Karakter bangsa Indonesia harus tercerminkan dari nilai-nilai yang terkandung dalam Pancasila. Di
era arus globalisasi yang semakin maju akan menjadi tantangan tersendiri untuk membentuk
karakter bangsa ini, harus dengan bertahap dan di dukung oleh semua elemen agar pembentukan
karakter dapat berjalan dengan baik. Salah satunya dapat dilakukan dengan pendidikan. Saat ini
banyak pihak yang menuntut untuk meningkatkan pelaksanaan dan intensitas pendidikan karakter.

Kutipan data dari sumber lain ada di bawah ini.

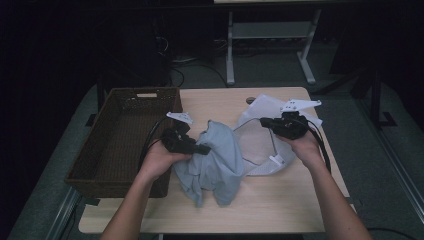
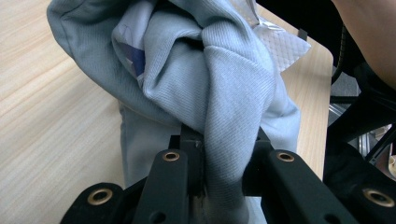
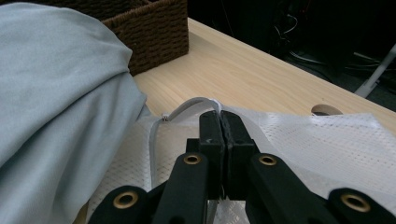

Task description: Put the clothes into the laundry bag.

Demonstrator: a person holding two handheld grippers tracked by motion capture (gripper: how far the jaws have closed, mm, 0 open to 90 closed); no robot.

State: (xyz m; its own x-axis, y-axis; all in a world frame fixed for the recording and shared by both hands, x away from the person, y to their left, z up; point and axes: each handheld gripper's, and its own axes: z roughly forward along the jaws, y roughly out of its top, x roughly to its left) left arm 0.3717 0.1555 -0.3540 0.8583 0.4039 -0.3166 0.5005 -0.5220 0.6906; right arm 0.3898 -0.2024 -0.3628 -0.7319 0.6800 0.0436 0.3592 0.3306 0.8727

Karena kenyataanya banyak generasi muda sekarang ini mulai melupakan karakter yang menjadi ciri
khas bangsa Indonesia, mereka terseret oleh kebudayaan asing yang semakin merajalela. Jika
perkembangan budaya asing yang terus memasuki Indonesia tanpa didampingi perkembangan
karakter budaya Indonesia, maka secara perlahan budaya Indonesia itu sendiri akan tergeserakan
dan dilupakan. Peran lembaga pendidikan selayaknya mampu untuk dapat berupaya menghasilkan
lulusan yang berakhlak mulia dan menjadi manusia yang berguna bagi nusa dan bangsa, alih-alih
berakhlak mulia dalam keperibadiannya, yang ada malah menjurus kearah kenakalan remaja,
katakana sebagai contoh tawuran pelajar yang marak belakangan ini terjdi di bangsa kita ini, bahkan
bukan hanya sekedar kenakalan remaja, tetapi sudah menjurus kearah kriminalitas, karena
terjadinya pembunuhan dan jatuh korban. Tentu sekolah dan undang-undang serta kurikulum tidak
dibuat untuk menciptakan remaja yang demikian itu. Salah satu penyebab terjadinya permasalahan
tersebut adalah kesalahan dalam mendesain kurikulum pendidikan. Kurikulum pendidikan dinegara
kita tidak bisa dipungkiri sangat dipengaruhi oleh pandangan hidup pembuat kebijakan dalam
mendisain pendidikan, diantara pandangan itu ialah rasionalisme dalam pendidikan. Rasionalisme
ialah paham yang mengatakan bahwa kebenaran diperoleh melalui akal dan diukur dengan akal, akal
itulah yang digunakan sebagai alat pencari dan pengukur kebenaran. Pendidikan hanya difokuskan
pada hal yang realistis, tentu dampaknya dapat kita lihat dalam kehidupan sekarang, kenakalan
remaja tak dapat lagi dihindari, dari mulai penggunaan obat-obatan terlarang, kekerasan,
pengrusakan, perpeloncoan, geng motor, kekerasan sexsual, dan tawuran antar pelajaran. Hal ini
salah satunya disebabkan lunturnya nilai-nilai keagamaan dan ketuhanan dalam diri mereka, yang
disebabkan adanya pandangan rasionalisme yang telah memberikan warna dalam dunia pendidikan

11

Dengan merivitalisasi nilai-nilai pancasila dalam dunia pendidikan diharapkan dalam diri peserta
didik akan tertanam nilai-nilai luhur pancasila, seperti saling mengormati perbedaan, saling
toleransi, saling berempati, menanamkan persatuan dan kesatuan, menanamkan keadilan, dan lain
hal yang terkandung dalam nilai-nilai pancasila akan teraplikasi dalam kehidupan sehari-harinya,
sehingga kenakalan remaja berupa tawuran antar pelajar dapat dihilangkan.